== TASK ==
Write out, word for word, the first line of the data below and every line after it through the one containing "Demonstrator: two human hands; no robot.".

··· DATA EXTRACT

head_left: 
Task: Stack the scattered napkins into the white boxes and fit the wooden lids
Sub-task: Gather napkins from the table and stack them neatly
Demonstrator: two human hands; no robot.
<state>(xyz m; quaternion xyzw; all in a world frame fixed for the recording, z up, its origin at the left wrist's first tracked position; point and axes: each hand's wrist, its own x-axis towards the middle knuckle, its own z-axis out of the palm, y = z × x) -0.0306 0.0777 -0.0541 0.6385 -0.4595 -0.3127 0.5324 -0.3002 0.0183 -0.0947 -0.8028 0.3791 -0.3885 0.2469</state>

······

== REPLY ==
head_left: 
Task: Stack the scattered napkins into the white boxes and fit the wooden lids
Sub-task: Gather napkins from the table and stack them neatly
Demonstrator: two human hands; no robot.

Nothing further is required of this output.